==== STUDY MATERIAL ====
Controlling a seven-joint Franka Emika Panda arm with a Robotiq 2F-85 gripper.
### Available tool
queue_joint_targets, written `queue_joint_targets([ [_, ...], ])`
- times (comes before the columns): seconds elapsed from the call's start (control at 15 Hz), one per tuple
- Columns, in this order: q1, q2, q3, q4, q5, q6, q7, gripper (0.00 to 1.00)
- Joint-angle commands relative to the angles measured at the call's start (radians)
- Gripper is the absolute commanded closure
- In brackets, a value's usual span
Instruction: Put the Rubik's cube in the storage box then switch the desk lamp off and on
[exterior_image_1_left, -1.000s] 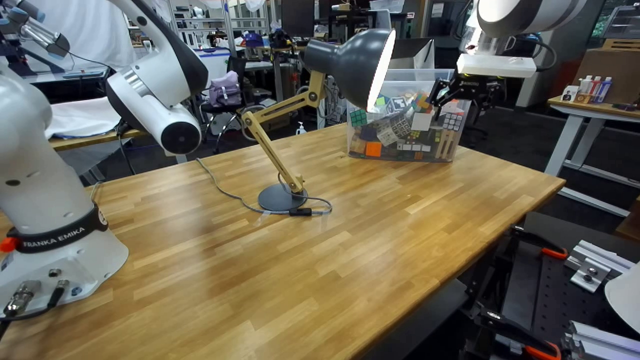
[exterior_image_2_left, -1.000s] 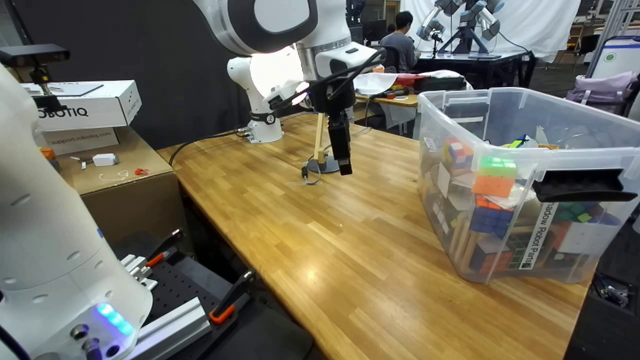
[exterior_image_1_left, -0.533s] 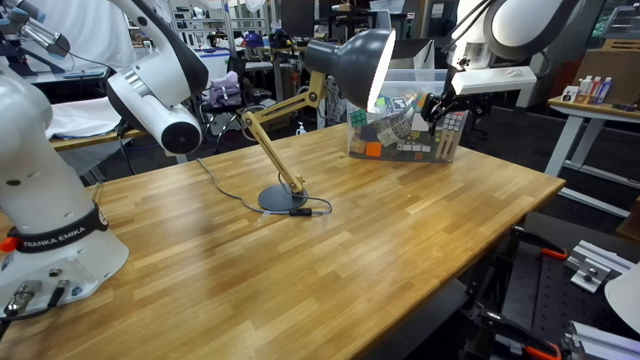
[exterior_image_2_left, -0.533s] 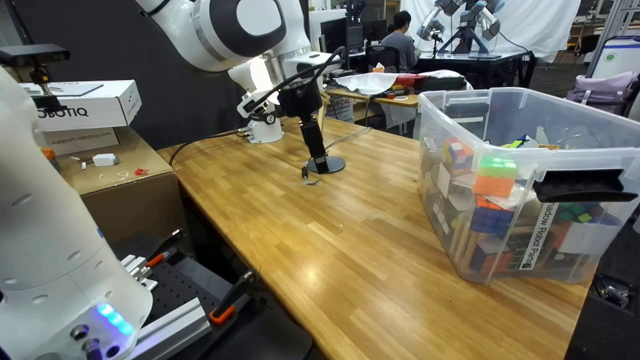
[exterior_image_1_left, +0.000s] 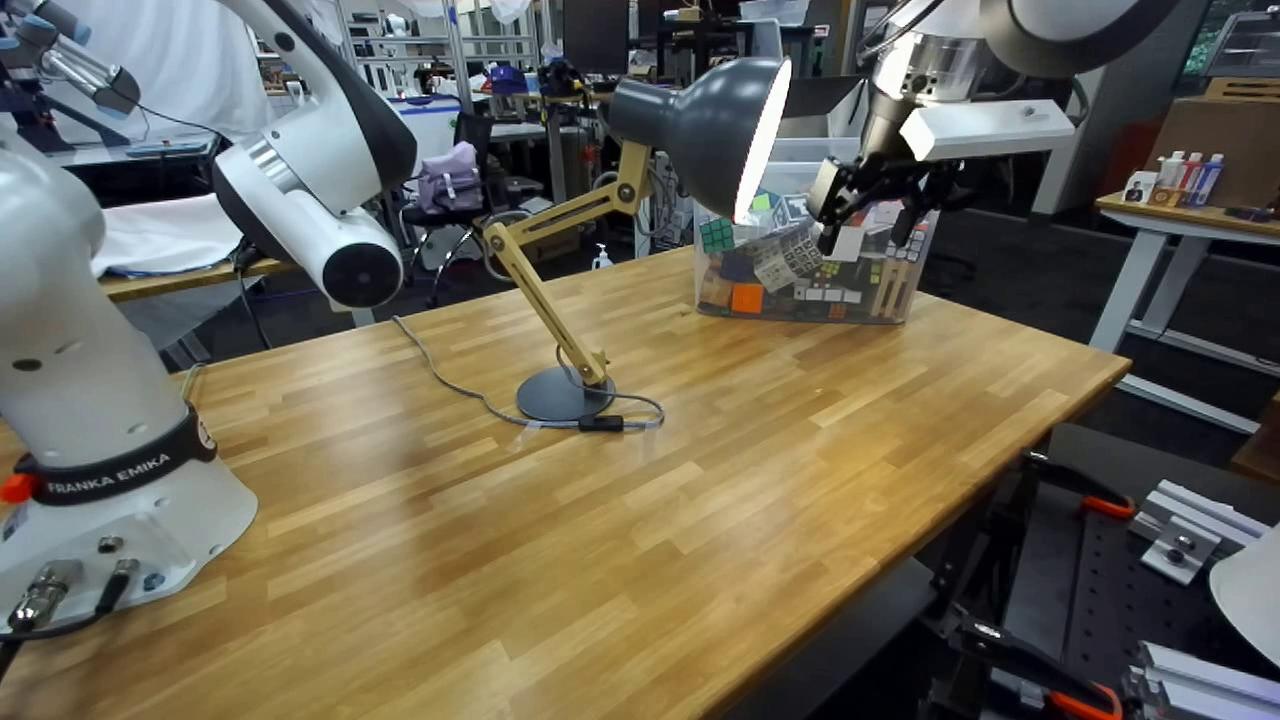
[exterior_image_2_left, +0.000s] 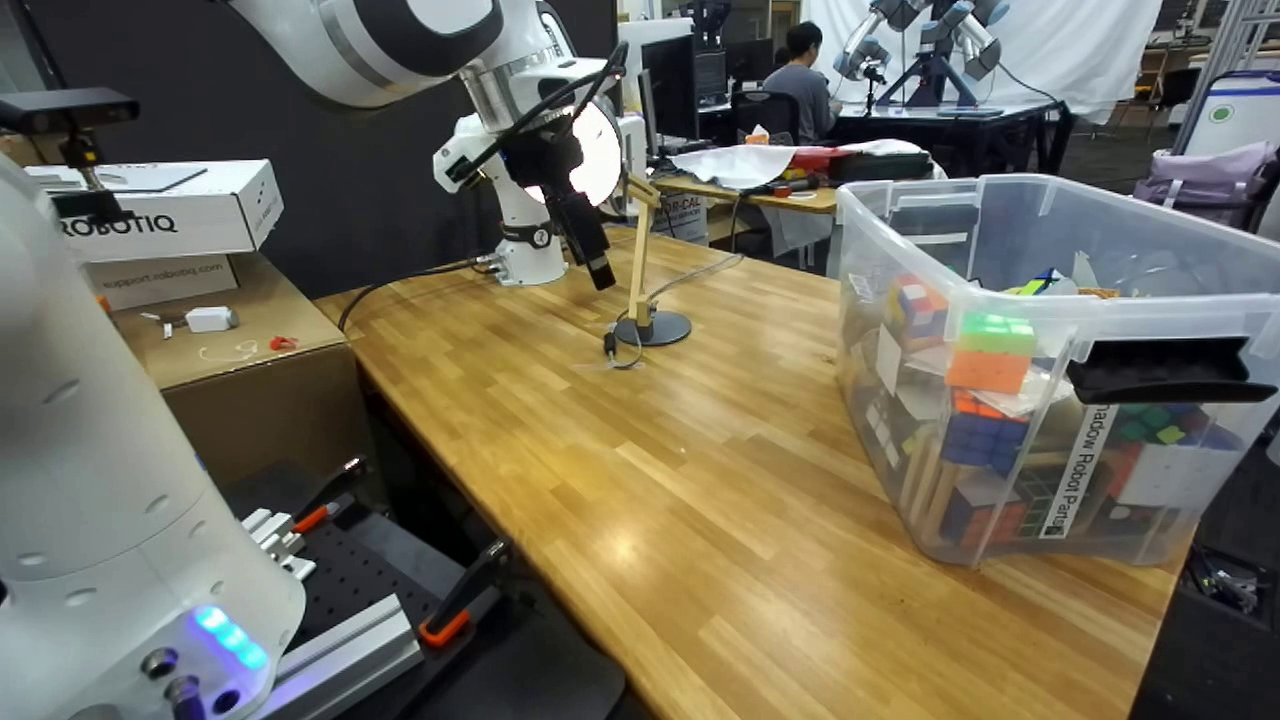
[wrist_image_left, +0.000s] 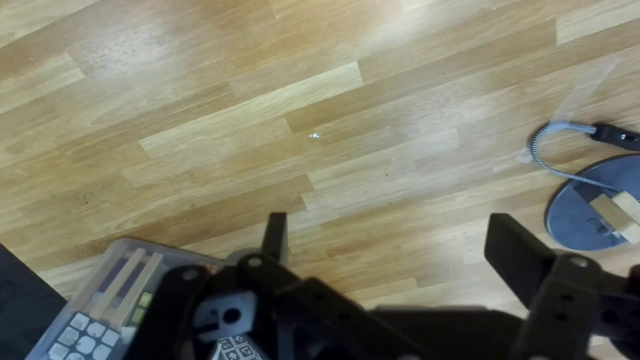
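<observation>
The clear storage box stands on the table with mixed cubes and parts inside. Among them are a green-and-orange cube and a blue-and-orange one; which is the task's Rubik's cube I cannot tell. The desk lamp is lit, its dark head raised on a tan arm. On its cord, beside the round base, lies a black switch. My gripper hangs tilted above the table, open, with only wood visible between its fingers. In an exterior view the gripper appears left of the lamp's arm.
A second white robot arm is mounted at the table's far end from the box. Clamps with orange handles sit beside the table edge. Robotiq cartons rest on a side stand. The lamp cord trails across the tabletop.
My gripper has moved left in both exterior views, tilting on the way. Over the last half second it has risen slightly. The box and the lamp have stayed in place.
</observation>
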Motion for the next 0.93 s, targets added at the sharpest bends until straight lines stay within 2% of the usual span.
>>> queue_joint_targets([
  [0.0,-0.024,-0.007,0.028,0.000,0.029,-0.002,-0.029,0.00],
  [0.27,-0.024,-0.008,0.026,-0.002,0.031,-0.002,-0.038,0.00],
  [0.4,-0.002,-0.005,0.011,0.002,0.074,0.010,-0.057,0.00],
  [0.53,0.009,0.008,0.026,0.005,0.100,0.013,-0.061,0.00],
  [0.87,0.088,0.039,0.055,-0.002,0.204,0.010,-0.102,0.00],
])
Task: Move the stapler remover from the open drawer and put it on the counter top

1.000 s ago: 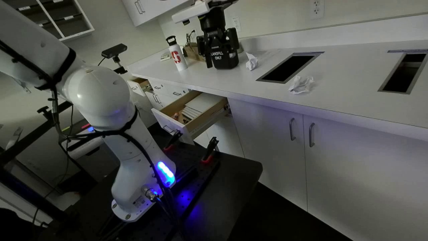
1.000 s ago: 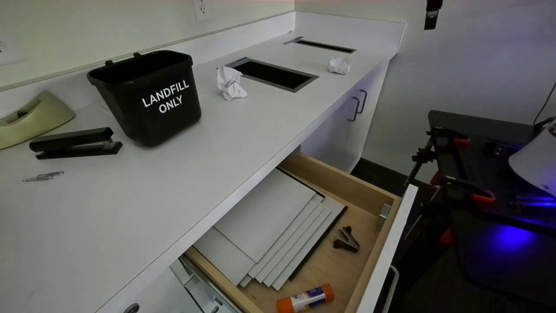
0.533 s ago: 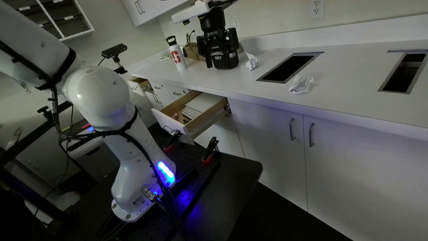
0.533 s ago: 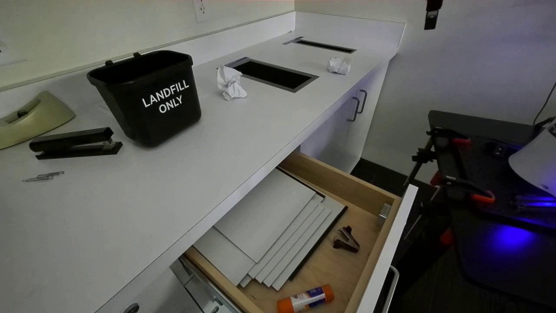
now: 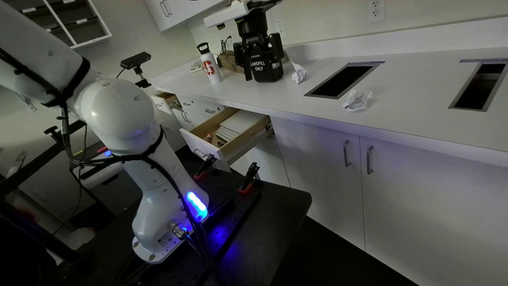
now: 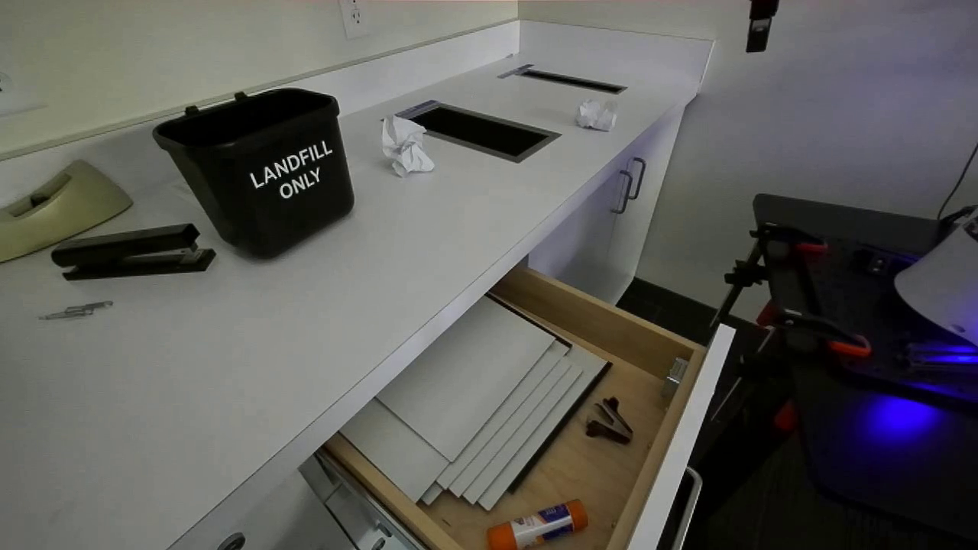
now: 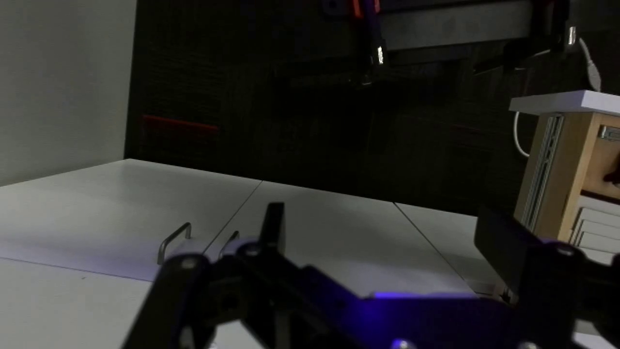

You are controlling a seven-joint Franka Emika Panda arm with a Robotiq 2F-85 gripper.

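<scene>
The stapler remover (image 6: 610,422), small, dark and V-shaped, lies on the wooden floor of the open drawer (image 6: 588,313), near its front. It shows in part at the right edge of the wrist view (image 7: 613,177). The white counter top (image 6: 306,344) runs above the drawer; it also shows in an exterior view (image 5: 416,99). My gripper (image 5: 260,65) hangs high, pointing down, and overlaps the black bin in that view. In the wrist view my gripper (image 7: 380,220) has its fingers wide apart with nothing between them. The drawer's side (image 7: 571,155) is off to its right.
Beside the stapler remover lie stacked white boards (image 6: 474,382) and a glue stick (image 6: 539,525). On the counter stand a black bin (image 6: 294,172), stapler (image 6: 134,252), tape dispenser (image 6: 69,206), crumpled papers (image 6: 405,145) and a bottle (image 5: 211,67). Dark cut-outs (image 6: 489,130) open the worktop.
The arm, gripper, drawer and objects have not visibly moved. A dark blurred shape at the lower left edge of an exterior view has shifted.
</scene>
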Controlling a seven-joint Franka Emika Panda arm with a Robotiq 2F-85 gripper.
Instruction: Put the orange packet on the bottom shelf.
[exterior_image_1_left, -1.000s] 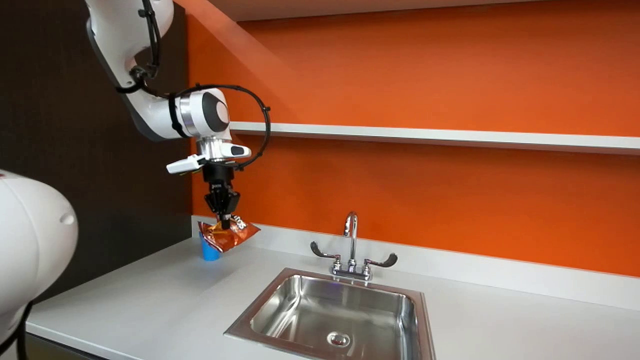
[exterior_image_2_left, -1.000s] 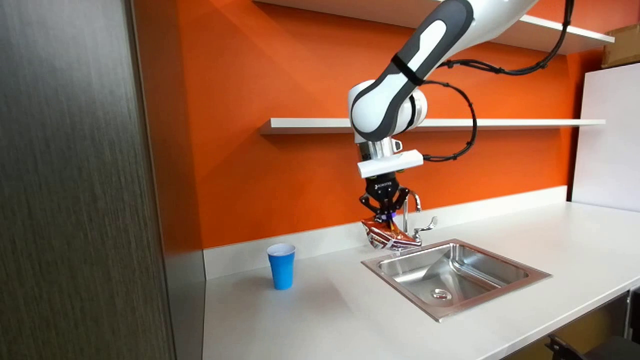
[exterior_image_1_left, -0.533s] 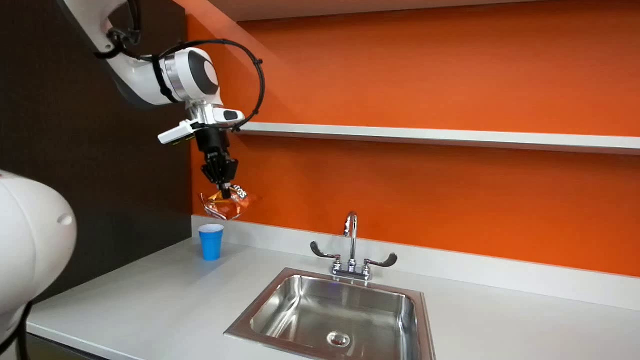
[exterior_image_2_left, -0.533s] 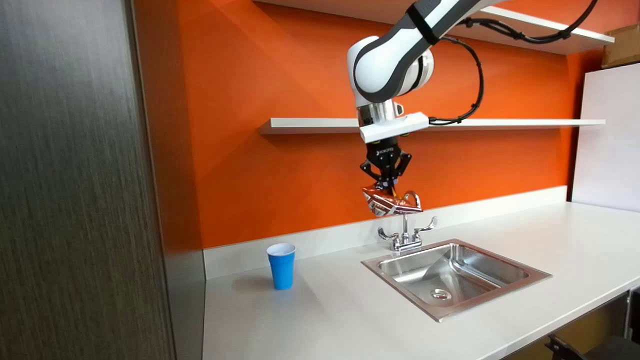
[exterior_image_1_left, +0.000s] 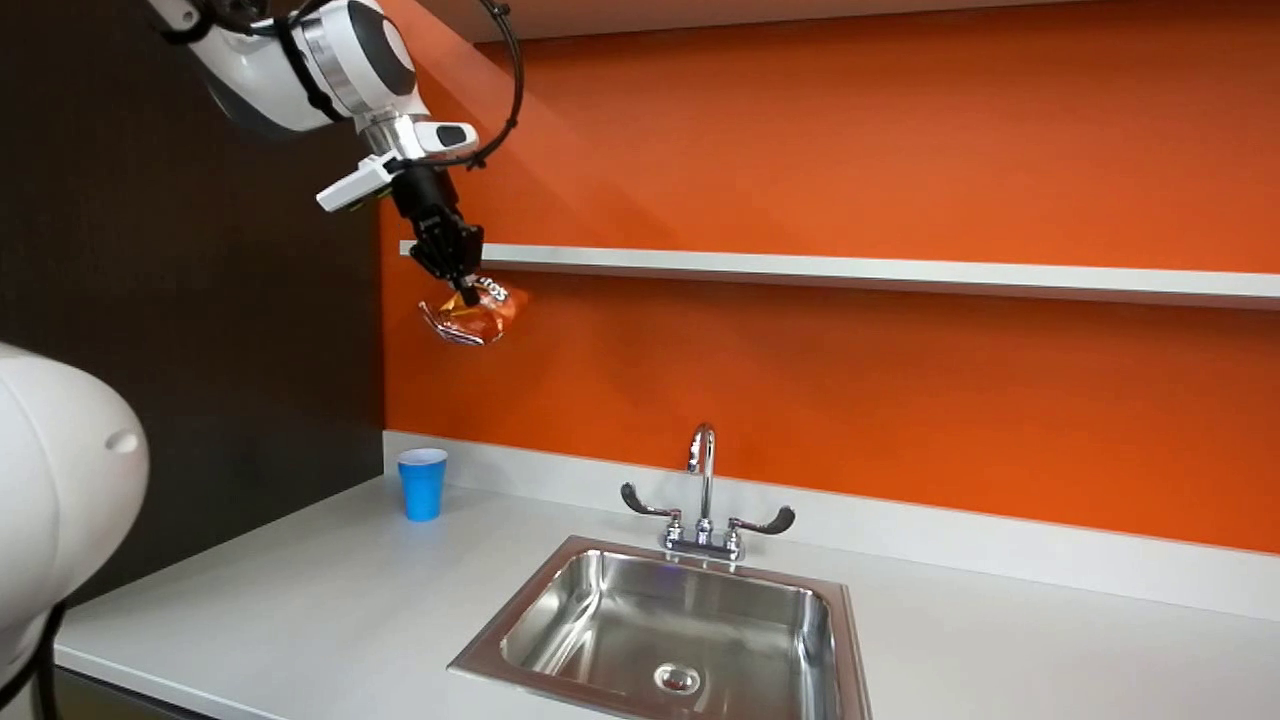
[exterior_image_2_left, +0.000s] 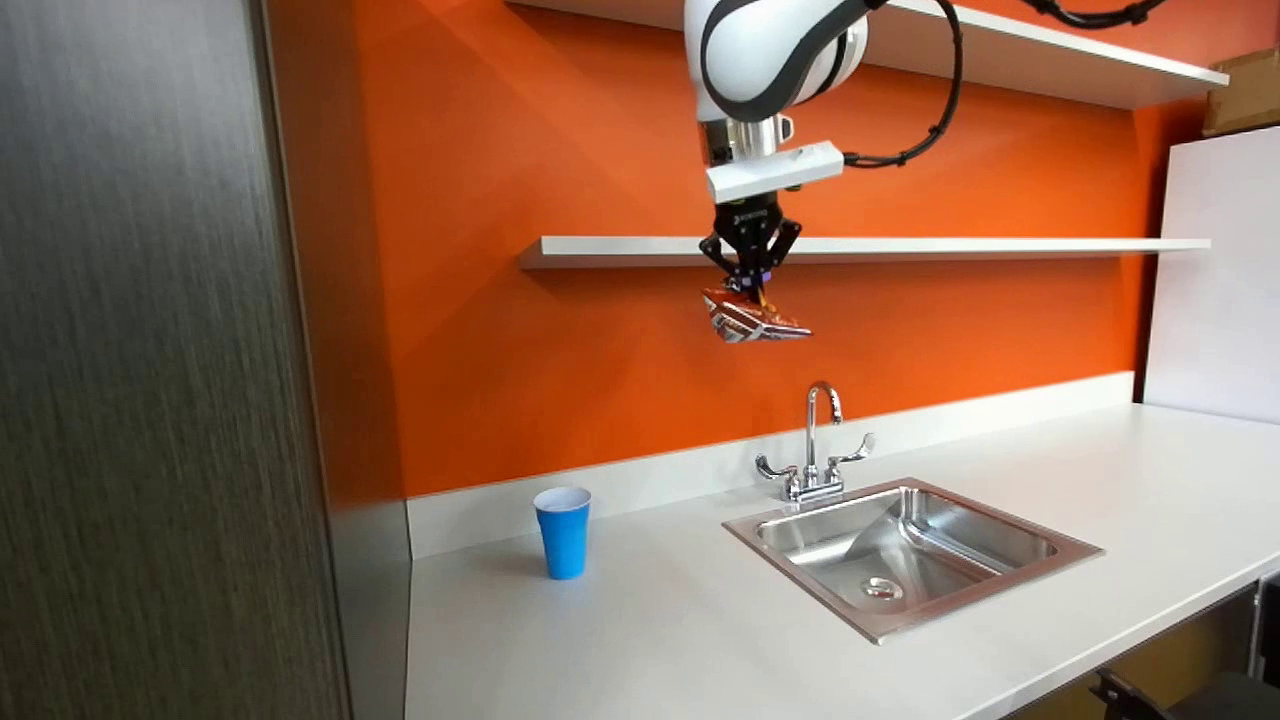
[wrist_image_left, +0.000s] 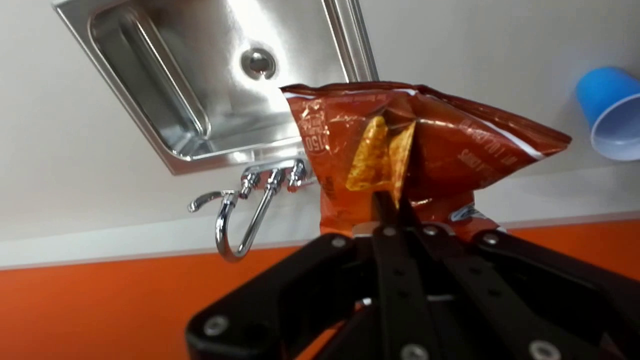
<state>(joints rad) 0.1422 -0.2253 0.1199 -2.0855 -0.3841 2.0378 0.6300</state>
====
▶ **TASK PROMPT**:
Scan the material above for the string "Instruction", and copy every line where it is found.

▶ **PROBLEM SOLUTION**:
Instruction: Put the Rubik's cube in the storage box then switch the desk lamp off and on
Instruction: Put the orange packet on the bottom shelf.

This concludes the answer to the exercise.